Dear CR: It’s gone TOO far. Lockdown more deadly than Covid-19 – Gareth Cliff, Mike Abel

Mike Abel, co-founder and CEO of the M&C Saatchi Group of companies operating in Africa, has taken to Facebook to appeal to President Cyril Ramaphosa and his team to rethink the Covid-19 lockdown restrictions. His move follows media personality and entrepreneur Gareth Cliff, whose open letter to CR has a similar message. Their ideas resonate with many South Africans, who initially embraced the cautious stance taken by South Africa to contain the spread of Covid-19. But strange rules, from limited exercise hours to the prohibition on cigarette sales, are taking their toll on people who are just as worried about their livelihoods as their health and sanity. – Jackie Cameron

By Mike Abel*

An open letter to Ministers Dlamini-Zuma, Patel and Cele

(cc President Ramaphosa, Dr Mkhize and all South Africans)

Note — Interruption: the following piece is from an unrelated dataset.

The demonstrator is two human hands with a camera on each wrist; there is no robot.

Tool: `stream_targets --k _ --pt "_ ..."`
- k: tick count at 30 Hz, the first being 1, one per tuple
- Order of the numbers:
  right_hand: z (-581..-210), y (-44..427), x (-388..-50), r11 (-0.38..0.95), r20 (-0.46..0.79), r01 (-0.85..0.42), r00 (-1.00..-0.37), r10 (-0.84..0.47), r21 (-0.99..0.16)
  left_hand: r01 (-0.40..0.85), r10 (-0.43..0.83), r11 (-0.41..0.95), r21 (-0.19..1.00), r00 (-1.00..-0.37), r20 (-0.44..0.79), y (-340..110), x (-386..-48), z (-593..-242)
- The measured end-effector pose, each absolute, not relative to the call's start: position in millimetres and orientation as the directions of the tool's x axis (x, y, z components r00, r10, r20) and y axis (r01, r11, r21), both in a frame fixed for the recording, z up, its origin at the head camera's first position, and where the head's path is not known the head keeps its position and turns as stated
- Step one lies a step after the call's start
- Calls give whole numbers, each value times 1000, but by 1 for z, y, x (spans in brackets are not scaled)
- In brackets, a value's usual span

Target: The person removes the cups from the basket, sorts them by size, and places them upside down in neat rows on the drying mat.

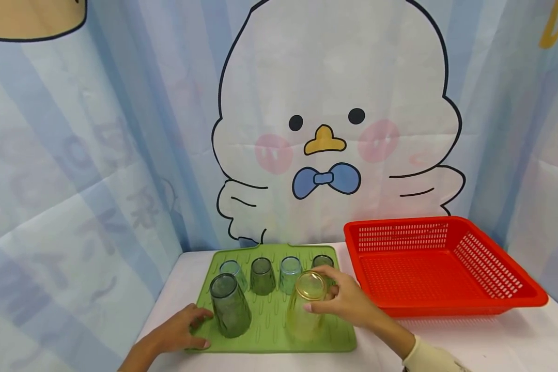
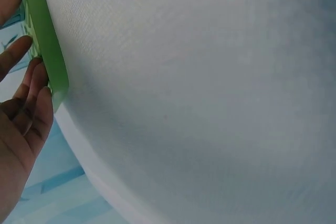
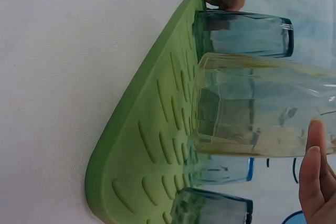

I write this letter as a committed patriot and someone exponentially more concerned about the plight of the poor, than about myself.

Sadly some will deliberately choose to judge this letter based purely on the fact that I am a 53 year old, white male who has done quite well in business.

The first two I clearly had no choice in, and the last, through nothing other than extremely hard work throughout my 30 year career.

It’s an unfortunate and deeply sad reality that I need to write this paragraph above, but anyone remotely au fait with social media in South Africa, knows the huge prejudice that still comes with the demographics of whomever the author is – yet none of their proven behaviour, actions and bona fides.

So, let me now get to the purpose of this letter, and I ask for the basic right for it to be received as intended – from someone extremely worried about our country and her people. Especially our poorest.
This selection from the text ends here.